**WORK ORDER:**
A word-for-word copy of the listing is needed. Retype it in full.
□ □ □ □ □
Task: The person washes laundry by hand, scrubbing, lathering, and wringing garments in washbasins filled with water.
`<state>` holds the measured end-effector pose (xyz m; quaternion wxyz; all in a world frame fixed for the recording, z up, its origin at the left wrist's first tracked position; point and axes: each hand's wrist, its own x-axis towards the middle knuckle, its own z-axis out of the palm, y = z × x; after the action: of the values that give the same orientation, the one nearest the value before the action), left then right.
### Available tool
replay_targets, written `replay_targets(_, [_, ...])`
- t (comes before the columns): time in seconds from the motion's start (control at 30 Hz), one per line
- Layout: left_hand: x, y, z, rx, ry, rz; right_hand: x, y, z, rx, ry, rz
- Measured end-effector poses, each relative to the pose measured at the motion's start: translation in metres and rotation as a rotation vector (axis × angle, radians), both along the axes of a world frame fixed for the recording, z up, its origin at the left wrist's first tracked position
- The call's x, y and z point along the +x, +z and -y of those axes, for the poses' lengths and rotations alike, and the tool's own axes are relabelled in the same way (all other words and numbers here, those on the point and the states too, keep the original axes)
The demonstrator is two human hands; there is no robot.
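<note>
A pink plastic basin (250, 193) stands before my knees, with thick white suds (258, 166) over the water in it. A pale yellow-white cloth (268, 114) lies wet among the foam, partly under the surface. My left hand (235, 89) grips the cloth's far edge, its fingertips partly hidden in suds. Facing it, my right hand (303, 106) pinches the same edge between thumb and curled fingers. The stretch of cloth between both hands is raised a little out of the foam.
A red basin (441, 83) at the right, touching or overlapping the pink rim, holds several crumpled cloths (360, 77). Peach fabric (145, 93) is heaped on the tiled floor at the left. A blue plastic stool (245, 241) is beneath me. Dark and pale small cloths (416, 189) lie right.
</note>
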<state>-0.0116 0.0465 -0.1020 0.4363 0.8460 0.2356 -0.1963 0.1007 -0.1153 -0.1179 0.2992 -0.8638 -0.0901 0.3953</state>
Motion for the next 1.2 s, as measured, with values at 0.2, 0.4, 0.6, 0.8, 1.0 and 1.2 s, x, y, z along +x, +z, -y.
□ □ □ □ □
**TASK SOLUTION:**
Task: The person washes laundry by hand, scrubbing, lathering, and wringing garments in washbasins filled with water.
`<state>` holds the measured end-effector pose (xyz m; quaternion wxyz; all in a world frame fixed for the recording, z up, its origin at the left wrist's first tracked position; point and axes: each hand's wrist, its own x-axis towards the middle knuckle, its own z-axis out of the palm, y = z × x; after the action: of the values that give the same orientation, the one nearest the value before the action), left then right.
### Available tool
replay_targets, written `replay_targets(_, [_, ...])`
- t (comes before the columns): time in seconds from the motion's start (control at 30 Hz), one per line
- Layout: left_hand: x, y, z, rx, ry, rz; right_hand: x, y, z, rx, ry, rz
- Measured end-effector poses, each relative to the pose measured at the motion's start: translation in metres and rotation as a rotation vector (axis × angle, radians), both along the axes of a world frame fixed for the recording, z up, its origin at the left wrist's first tracked position
- The call's x, y and z point along the +x, +z and -y of those axes, for the poses' lengths and rotations alike, and the tool's own axes are relabelled in the same way (all other words and numbers here, those on the point and the states too, keep the original axes)
The demonstrator is two human hands; there is no robot.
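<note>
A pink plastic basin (250, 193) stands before my knees, with thick white suds (258, 166) over the water in it. A pale yellow-white cloth (268, 114) lies wet among the foam, partly under the surface. My left hand (235, 89) grips the cloth's far edge, its fingertips partly hidden in suds. Facing it, my right hand (303, 106) pinches the same edge between thumb and curled fingers. The stretch of cloth between both hands is raised a little out of the foam.
A red basin (441, 83) at the right, touching or overlapping the pink rim, holds several crumpled cloths (360, 77). Peach fabric (145, 93) is heaped on the tiled floor at the left. A blue plastic stool (245, 241) is beneath me. Dark and pale small cloths (416, 189) lie right.
</note>
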<state>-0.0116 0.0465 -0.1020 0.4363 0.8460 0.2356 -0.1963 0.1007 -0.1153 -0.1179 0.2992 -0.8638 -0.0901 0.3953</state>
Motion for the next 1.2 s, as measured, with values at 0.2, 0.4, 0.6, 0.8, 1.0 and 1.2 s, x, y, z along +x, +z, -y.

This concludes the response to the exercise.